In VAMDC, different pieces of software need to communicate to each other. Apart from protocols and schema, a common vocabulary is needed. By this we mean a list of “global keywords” that should consist of reasonably short, human-readable keywords which uniquely define a certain type of information or data. In the following we describe how the keywords were created and how they are used in different parts of VAMDC software. The common gain in the various aspects is that the vocabulary allows to split the tasks that are common to all data sets from the database-specific information and routines.

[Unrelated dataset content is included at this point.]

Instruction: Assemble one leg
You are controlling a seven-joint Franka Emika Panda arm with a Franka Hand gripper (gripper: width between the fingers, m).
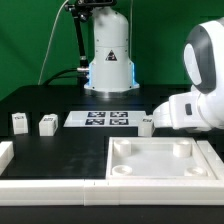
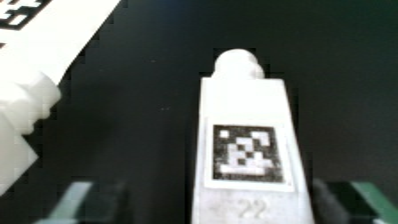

Thereby it becomes possible to implement software that can be re-used by multiple datasets, reducing the deployment on a new data set to implementing the parts that are truly specific for it.
In order to compile a list of well-defined names for all kinds of information that VAMDC datasets can contain, we started from the XSAMS schema for atomic and molecular data, that is used as a main data model within the project.
Flattened and stripped, xsams-derived keywords took form like AtomStateLandeFactor, SourceAuthorName, MolecularSpeciesIonCharge.
The keywords representing desired branches of XSAMS like Species,Processes, RadiativeTransitions,Collisions were added, those would find use in future VSS2 query language.
The VAMDC keywords form three overlapping subsets:
- Restrictables, used in registries and in VSS query language, any client software and VAMDC user portal must use them to be able to request the data from VAMDC.
- Returnables that are currently used in registries and internally in the Django TAP-VAMDC service implementation, they define placeholders in XSAMS tree for user data output.
- Requestables that are due to be added to the VSS2 version of the query language. They would describe the branches of the XSAMS schema client wants to see in the output document produced by the service.
The two aforementioned dictionaries RETURNABLES and RESTRICTABLES contain the most important information about each data set in the form of global keywords: what kind of data is contained in the database and which of these make sense to restrict in the query. By using only the keys in these key-value pairs we can compile this information in a format (XML-template) that the registry understands. Once this extension to the registry is specified, the portal will be able to decide from the information in the registry which databases might have a sensible answer to a particular query and only send it to these.
In data model VAMDC does not enforce the use of a certain unit for a certain physical quantity. However, in order to make queries understood by all nodes, the keywords that are used as RESTRICTABLE have a default unit, which is the one used in the query. This means that each node must be aware and convert the query to its internal unit before executing the query. For returned data the node is free to use whatever applicable units from XSAMS UnitsType.